Reputation: 13
I am working on a web scraper which for example returns the main_list below.
main_list = ['Energie', '375 kJ (88 kcal)', 'Vet', '0 g', 'Waarvan verzadigd', '0 g', 'Waarvan enkelvoudig onverzadigd', '0 g', 'Waarvan meervoudig onverzadigd', '0 g', 'Koolhydraten', '19 g', 'Waarvan suikers', '1 g', 'Voedingsvezel', '2 g', 'Eiwitten', '2 g', 'Zout', '0 g', 'Vitamine B6 / Pyridoxine', '0.3 mg', '21%', 'Vitamine C', '14 mg', '18%', 'Kalium/Potassium', '450 mg', '23%']
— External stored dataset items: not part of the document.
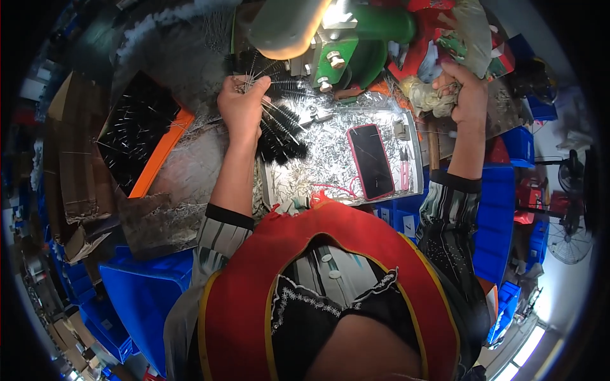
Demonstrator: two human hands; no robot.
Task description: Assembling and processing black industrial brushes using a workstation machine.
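Note:
My left hand [243,108] is closed around the wire stems of several black-bristled wire brushes [279,124], whose bristle ends fan out to the right, left of a green machine [346,54]. My right hand [467,92] is at the upper right, its fingers curled into a crumpled, pale cloth or glove [427,96]. Below the machine is a light tray [283,184] strewn with small metal clippings. A dark-screened phone with a pink edge [372,162] lies in it, beside small pink-handled snips [404,171].
An orange-edged box [162,155] packed with more black brushes sits on the worn table at the left, beside cardboard [82,146]. Blue bins [146,305] stand at the lower left and right. A lamp [286,28] hangs over the machine. Fans [569,241] stand far right.

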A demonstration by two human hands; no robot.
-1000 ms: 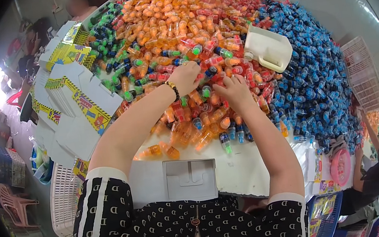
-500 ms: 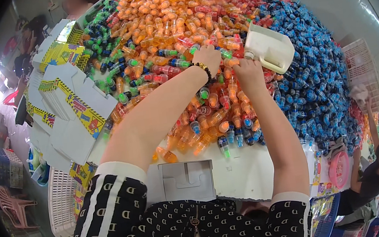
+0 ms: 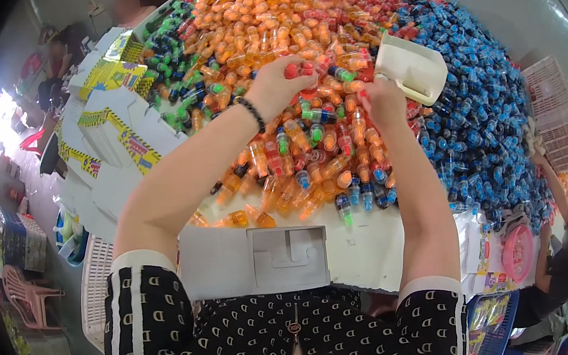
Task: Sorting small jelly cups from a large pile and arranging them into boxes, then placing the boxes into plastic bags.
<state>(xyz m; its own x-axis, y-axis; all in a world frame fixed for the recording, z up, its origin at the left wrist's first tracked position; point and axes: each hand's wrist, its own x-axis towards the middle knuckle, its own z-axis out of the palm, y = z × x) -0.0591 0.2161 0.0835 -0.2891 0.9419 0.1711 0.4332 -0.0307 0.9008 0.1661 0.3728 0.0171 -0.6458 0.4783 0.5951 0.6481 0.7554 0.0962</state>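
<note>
Bottles [image 3: 265,27]: heaped on the desk [image 3: 371,248] ahead of and beneath both hands, orange in the middle, with blue bottles [image 3: 474,111] to the right.
Left hand [image 3: 280,86]: raised over the middle of the heap, fingers bent in around red-capped bottles [image 3: 293,71]; two caps show at the fingertips, while their long axis is hidden.
Right hand [image 3: 386,101]: fingers drawn together over the heap; some red shows at the tips, but whether they are clamped on a bottle I cannot tell.
Gap: the hands are apart, with loose bottles lying every which way between and below them.
Scoop [image 3: 419,61]: white, on the heap just beside the right hand, the nearer of the two.
Dark bottle [image 3: 344,209]: at the heap's near side, long axis toward the desk's near edge, green cap that way; right hand nearer.
Orange bottle [image 3: 234,219]: on the desk, long axis roughly left to right; left hand nearer.
Box [image 3: 218,263]: open at the near edge, well apart from both hands.
</note>
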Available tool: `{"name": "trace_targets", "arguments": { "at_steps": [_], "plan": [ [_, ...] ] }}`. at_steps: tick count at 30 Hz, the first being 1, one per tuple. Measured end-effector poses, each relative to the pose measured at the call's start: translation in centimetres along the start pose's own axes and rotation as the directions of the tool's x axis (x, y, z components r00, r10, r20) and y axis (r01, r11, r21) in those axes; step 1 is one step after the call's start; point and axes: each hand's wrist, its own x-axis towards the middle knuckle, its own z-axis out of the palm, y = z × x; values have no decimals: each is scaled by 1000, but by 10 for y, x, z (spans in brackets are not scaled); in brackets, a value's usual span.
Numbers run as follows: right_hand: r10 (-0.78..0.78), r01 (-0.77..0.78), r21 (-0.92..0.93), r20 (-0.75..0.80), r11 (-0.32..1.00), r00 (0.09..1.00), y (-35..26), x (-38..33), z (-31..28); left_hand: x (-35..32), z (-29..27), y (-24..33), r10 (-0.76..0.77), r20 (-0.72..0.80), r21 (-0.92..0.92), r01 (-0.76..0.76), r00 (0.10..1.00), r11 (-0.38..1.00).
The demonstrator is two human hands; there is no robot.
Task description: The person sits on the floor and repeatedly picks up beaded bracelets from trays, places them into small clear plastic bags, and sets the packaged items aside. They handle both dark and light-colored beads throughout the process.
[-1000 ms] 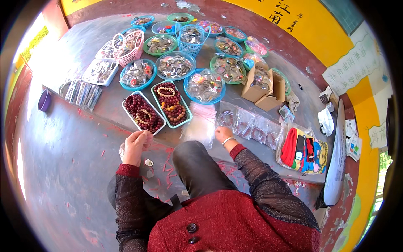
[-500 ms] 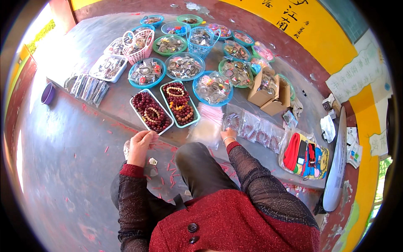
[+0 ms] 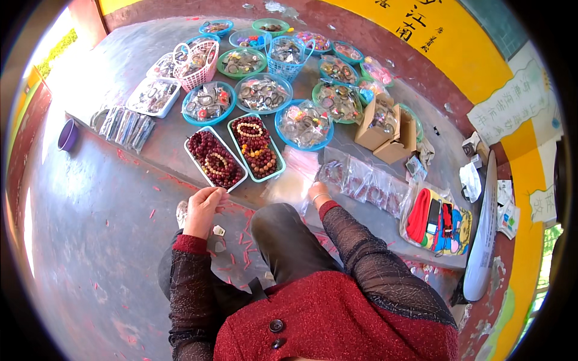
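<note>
My left hand (image 3: 203,210) is closed in a pinch just below the front edge of a white tray (image 3: 233,188) of dark red bead bracelets (image 3: 215,160). Whatever its fingertips hold is too small to make out. A second, light green tray (image 3: 272,176) beside it carries dark red, amber and pale bead bracelets (image 3: 256,142). My right hand (image 3: 318,192), wearing a bangle, has its fingers curled at the right edge of a pile of clear plastic bags (image 3: 288,185). Pink plastic bags (image 3: 301,161) lie just beyond. To its right are bagged bracelets (image 3: 361,180) in a row.
Behind the trays stand several basins (image 3: 263,108) and baskets (image 3: 200,73) of small bagged goods. Cardboard boxes (image 3: 397,150) and bagged colourful knitwear (image 3: 435,224) are to the right. Flat packets (image 3: 127,129) and a purple bowl (image 3: 68,135) sit left, near the step's edge.
My right hand has shifted slightly left and down, from beside the bagged bracelets to the clear bags' edge. The clear bags have slid a little left. My left hand stays in place.
</note>
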Motion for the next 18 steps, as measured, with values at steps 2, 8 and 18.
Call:
{"name": "trace_targets", "arguments": {
  "at_steps": [2, 8, 18],
  "plan": [
    [36, -33, 30, -86, 999, 996, 3, -3, -7, 0, 1, 0, 4, 0, -2, -4, 1000, 1000],
    [20, -14, 85, -80, 996, 997, 9, -19, -16, 0, 2, 0, 25, -3, 11, -25, 1000, 1000],
    [49, -46, -112, 27, 993, 998, 19, 18, 15, 0, 3, 2, 12, -1, 8, -12, 1000, 1000]
  ]
}}
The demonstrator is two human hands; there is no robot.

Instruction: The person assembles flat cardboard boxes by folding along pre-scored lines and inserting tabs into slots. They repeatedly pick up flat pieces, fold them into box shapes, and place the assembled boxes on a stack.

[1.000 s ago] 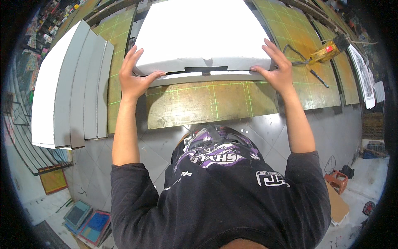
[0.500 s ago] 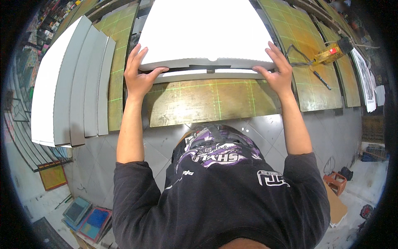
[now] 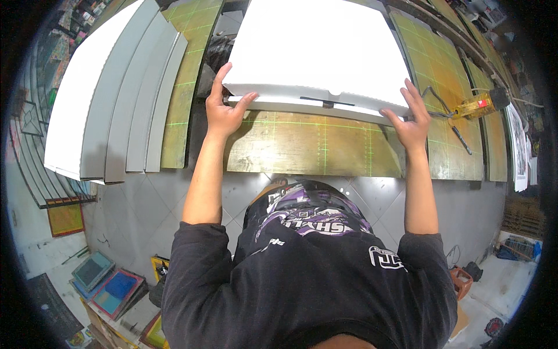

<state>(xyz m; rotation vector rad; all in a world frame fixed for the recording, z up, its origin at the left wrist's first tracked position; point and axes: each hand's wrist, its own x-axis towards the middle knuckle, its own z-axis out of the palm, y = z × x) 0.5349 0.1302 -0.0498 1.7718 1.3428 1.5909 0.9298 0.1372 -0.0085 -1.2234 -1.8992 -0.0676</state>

I would like to split the numeric values of the main_list into two seperate lists. like a key_list and a value_list. which could be stored in a dictionary. I can not use zip because some Keys have multiple values
enter code here
key_list=[]
for n in main_list:
if n.startswith("E"):
key_list.append(n)
if n.startswith("V"):
key_list.append(n)
if n.startswith("W"):
key_list.append(n)
if n.startswith("K"):
key_list.append(n)
if n.startswith("Z"):
key_list.append(n)
print (key_list)
which gives me the following output that I want:
['Energie', 'Vet', 'Waarvan verzadigd', 'Waarvan enkelvoudig onverzadigd', 'Waarvan meervoudig onverzadigd', 'Koolhydraten', 'Waarvan suikers', 'Voedingsvezel', 'Eiwitten', 'Zout', 'Vitamine B6 / Pyridoxine', 'Vitamine C', 'Kalium/Potassium']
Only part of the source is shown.